Exercise objective — Only the lines below starting at the one containing "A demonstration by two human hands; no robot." and ending at the one containing "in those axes" belong in the answer, each copied exactly.

Data excerpts:
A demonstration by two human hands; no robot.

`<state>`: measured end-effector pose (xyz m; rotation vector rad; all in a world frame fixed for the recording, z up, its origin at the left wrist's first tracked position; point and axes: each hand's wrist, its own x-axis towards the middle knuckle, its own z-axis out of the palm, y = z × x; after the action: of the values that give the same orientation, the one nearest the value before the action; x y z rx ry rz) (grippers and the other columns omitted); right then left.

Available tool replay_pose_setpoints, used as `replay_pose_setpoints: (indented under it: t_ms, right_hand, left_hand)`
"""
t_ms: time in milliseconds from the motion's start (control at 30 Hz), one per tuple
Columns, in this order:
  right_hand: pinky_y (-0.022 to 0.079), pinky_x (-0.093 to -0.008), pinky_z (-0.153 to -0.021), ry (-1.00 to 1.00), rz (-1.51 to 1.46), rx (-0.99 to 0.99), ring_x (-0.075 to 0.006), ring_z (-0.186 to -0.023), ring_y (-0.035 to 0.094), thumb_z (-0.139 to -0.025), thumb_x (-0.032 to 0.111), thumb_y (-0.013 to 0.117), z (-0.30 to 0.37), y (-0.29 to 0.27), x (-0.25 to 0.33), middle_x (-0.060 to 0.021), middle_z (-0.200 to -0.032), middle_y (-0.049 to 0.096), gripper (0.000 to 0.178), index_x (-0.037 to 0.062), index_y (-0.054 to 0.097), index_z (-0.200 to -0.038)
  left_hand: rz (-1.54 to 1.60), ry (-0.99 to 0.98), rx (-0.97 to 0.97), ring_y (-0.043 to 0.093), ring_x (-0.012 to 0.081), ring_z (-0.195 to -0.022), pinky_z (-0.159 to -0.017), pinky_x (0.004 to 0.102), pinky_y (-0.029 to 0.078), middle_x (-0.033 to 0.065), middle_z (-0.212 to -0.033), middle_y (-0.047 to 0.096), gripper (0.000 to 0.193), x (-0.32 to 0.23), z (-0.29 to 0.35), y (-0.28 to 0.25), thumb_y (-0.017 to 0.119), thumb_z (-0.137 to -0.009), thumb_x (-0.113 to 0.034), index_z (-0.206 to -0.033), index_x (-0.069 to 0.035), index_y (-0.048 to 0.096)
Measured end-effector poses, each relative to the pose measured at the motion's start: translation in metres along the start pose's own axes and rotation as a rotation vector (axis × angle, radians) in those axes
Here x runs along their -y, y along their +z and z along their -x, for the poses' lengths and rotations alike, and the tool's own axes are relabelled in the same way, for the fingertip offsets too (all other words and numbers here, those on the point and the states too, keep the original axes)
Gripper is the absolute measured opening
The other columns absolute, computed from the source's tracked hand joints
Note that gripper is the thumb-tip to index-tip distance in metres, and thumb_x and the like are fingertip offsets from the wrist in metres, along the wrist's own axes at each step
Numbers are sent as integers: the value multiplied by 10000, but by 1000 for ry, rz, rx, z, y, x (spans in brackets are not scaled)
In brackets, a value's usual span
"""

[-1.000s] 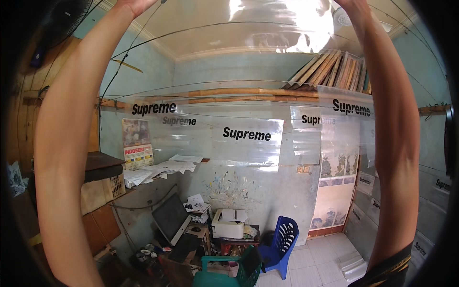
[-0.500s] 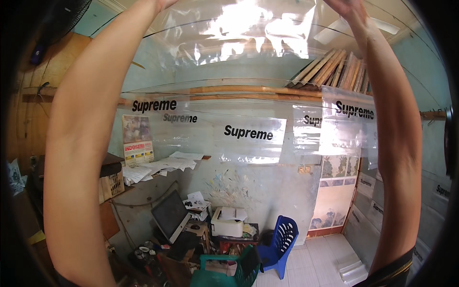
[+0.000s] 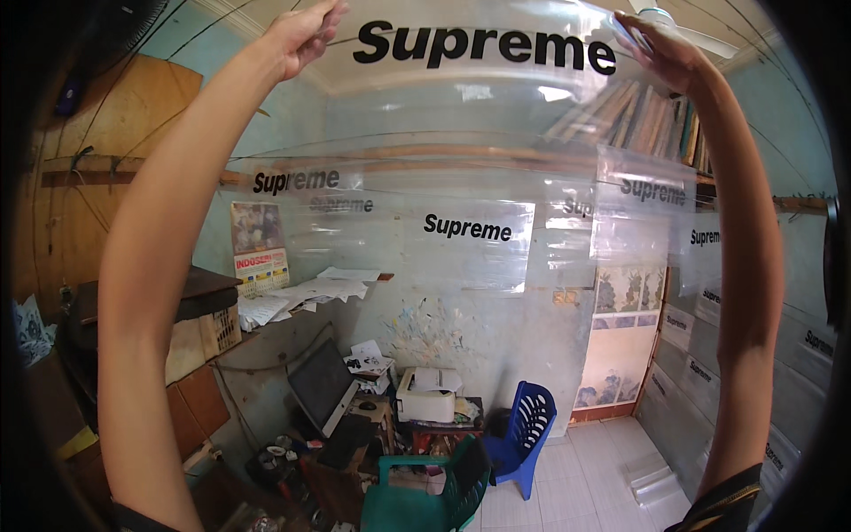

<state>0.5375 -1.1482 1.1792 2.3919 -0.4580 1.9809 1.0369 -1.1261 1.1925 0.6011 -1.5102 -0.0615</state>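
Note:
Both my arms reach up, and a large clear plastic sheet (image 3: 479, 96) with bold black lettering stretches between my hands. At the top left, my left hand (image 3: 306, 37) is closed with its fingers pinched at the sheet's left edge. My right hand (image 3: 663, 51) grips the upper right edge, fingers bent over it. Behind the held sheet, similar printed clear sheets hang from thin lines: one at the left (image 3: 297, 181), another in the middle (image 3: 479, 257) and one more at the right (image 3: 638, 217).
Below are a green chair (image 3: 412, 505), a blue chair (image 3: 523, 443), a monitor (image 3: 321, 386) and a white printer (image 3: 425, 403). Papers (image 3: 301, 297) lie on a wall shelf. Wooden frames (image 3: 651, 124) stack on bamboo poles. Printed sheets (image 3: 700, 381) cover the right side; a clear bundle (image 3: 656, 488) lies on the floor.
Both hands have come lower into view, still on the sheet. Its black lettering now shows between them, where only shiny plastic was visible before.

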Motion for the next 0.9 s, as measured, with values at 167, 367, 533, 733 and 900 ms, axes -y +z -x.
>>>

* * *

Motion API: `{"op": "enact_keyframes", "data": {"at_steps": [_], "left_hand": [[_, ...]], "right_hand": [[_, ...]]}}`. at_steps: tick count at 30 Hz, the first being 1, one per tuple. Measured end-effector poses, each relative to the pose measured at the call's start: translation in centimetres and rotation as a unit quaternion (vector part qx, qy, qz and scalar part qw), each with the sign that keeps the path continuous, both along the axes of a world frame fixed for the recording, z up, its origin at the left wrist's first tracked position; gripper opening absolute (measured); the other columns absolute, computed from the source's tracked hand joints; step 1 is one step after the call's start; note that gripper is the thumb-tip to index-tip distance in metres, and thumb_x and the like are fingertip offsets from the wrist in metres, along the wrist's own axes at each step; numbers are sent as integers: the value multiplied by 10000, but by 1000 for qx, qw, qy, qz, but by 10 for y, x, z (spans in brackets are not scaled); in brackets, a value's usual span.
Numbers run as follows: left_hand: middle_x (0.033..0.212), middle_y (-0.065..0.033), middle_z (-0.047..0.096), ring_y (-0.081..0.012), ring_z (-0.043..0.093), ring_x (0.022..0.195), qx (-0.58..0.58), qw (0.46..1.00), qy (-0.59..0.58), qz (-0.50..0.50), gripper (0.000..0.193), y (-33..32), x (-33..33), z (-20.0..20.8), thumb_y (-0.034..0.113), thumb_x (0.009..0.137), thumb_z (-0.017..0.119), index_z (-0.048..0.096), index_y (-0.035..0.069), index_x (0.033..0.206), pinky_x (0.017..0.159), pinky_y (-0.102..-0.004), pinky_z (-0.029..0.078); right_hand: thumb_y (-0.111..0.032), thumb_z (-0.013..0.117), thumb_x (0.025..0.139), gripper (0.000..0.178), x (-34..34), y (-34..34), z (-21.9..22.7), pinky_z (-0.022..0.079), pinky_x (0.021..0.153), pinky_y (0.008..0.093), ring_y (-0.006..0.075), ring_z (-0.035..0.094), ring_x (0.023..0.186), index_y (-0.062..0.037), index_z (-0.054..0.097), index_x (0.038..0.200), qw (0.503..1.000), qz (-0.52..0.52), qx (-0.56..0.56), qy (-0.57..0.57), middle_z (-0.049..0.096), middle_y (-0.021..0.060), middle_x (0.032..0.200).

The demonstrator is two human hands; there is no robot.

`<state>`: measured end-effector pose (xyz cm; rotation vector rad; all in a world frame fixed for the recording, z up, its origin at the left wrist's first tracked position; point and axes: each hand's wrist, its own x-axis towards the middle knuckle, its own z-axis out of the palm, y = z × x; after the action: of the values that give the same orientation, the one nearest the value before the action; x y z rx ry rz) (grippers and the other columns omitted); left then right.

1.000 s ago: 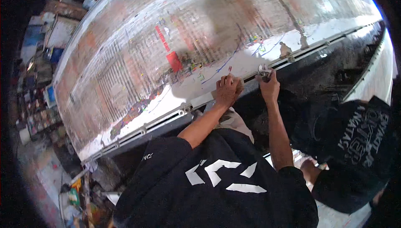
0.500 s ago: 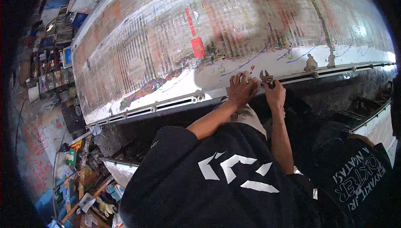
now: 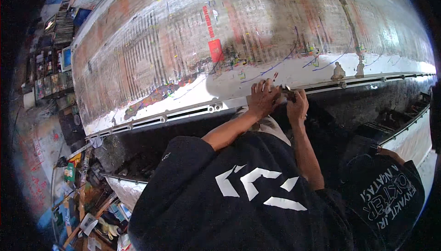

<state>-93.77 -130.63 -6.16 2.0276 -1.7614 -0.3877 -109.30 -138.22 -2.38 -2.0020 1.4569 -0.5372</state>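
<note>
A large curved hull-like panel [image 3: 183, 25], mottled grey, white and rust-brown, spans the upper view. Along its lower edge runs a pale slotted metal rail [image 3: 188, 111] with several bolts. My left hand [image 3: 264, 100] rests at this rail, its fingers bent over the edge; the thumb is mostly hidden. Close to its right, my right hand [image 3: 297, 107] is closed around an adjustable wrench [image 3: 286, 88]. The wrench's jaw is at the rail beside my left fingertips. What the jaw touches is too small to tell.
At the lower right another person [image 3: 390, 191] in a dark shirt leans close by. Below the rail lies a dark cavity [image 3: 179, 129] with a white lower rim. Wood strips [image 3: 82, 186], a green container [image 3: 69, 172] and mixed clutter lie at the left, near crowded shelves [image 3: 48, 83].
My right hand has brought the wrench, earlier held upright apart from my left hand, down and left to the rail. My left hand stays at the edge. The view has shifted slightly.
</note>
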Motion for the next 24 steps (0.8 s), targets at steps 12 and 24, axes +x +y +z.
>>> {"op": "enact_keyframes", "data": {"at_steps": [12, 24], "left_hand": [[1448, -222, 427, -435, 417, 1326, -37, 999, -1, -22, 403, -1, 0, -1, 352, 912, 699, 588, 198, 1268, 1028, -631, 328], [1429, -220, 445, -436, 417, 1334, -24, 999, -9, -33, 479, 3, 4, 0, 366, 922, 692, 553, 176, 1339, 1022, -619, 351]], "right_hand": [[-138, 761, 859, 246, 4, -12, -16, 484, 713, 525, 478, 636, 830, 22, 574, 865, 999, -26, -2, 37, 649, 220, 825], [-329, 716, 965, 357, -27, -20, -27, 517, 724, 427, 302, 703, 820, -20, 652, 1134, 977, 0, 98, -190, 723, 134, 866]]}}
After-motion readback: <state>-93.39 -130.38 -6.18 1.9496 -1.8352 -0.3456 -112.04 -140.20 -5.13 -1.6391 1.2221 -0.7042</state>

Exercise output —
A demonstration by two human hands; no robot.

`<state>`: measured end-effector pose (xyz m; rotation vector rad; all in a world frame fixed for the recording, z up, its origin at the left wrist's first tracked position; point and axes: each hand's wrist, its own x-axis towards the middle knuckle, its own z-axis out of the palm, y = z × x; after the action: of the values that give the same orientation, the one nearest the value before the action; x y z rx ry rz) (grippers and the other columns omitted); right then left.

Available tool replay_pose_setpoints, used as `replay_pose_setpoints: (indented under it: t_ms, right_hand, left_hand)`
"""
t_ms: time in milliseconds from the motion's start (control at 30 Hz), one per tuple
Columns, in this order:
  right_hand: pinky_y (-0.022 to 0.079), pinky_x (-0.093 to -0.008), pinky_z (-0.153 to -0.021), ry (-1.00 to 1.00), rz (-1.51 to 1.46), rx (-0.99 to 0.99), ring_x (-0.075 to 0.006), ring_z (-0.186 to -0.023), ring_y (-0.035 to 0.094), thumb_z (-0.139 to -0.025), thumb_x (-0.032 to 0.111), thumb_y (-0.013 to 0.117), z (-0.30 to 0.37), y (-0.29 to 0.27), x (-0.25 to 0.33), middle_x (-0.060 to 0.021), middle_z (-0.200 to -0.032), middle_y (-0.049 to 0.096), gripper (0.000 to 0.178), index_x (-0.037 to 0.062), index_y (-0.054 to 0.097), index_z (-0.200 to -0.038)
  left_hand: rz (-1.54 to 1.60), ry (-0.99 to 0.98), rx (-0.97 to 0.97), ring_y (-0.043 to 0.093), ring_x (-0.012 to 0.081), ring_z (-0.195 to -0.022), pinky_z (-0.159 to -0.017), pinky_x (0.004 to 0.102), pinky_y (-0.029 to 0.078), middle_x (-0.033 to 0.065), middle_z (-0.212 to -0.033), middle_y (-0.047 to 0.096), gripper (0.000 to 0.193), x (-0.32 to 0.23), z (-0.29 to 0.35), y (-0.28 to 0.25), thumb_y (-0.017 to 0.119), thumb_z (-0.137 to -0.009), thumb_x (-0.113 to 0.034), index_z (-0.206 to -0.033), index_x (-0.069 to 0.035), index_y (-0.048 to 0.096)
Measured end-effector poses, each relative to the pose measured at the motion's start: translation in metres along the start pose's own axes and rotation as a rotation vector (axis × angle, radians) in those axes

The answer was given in full.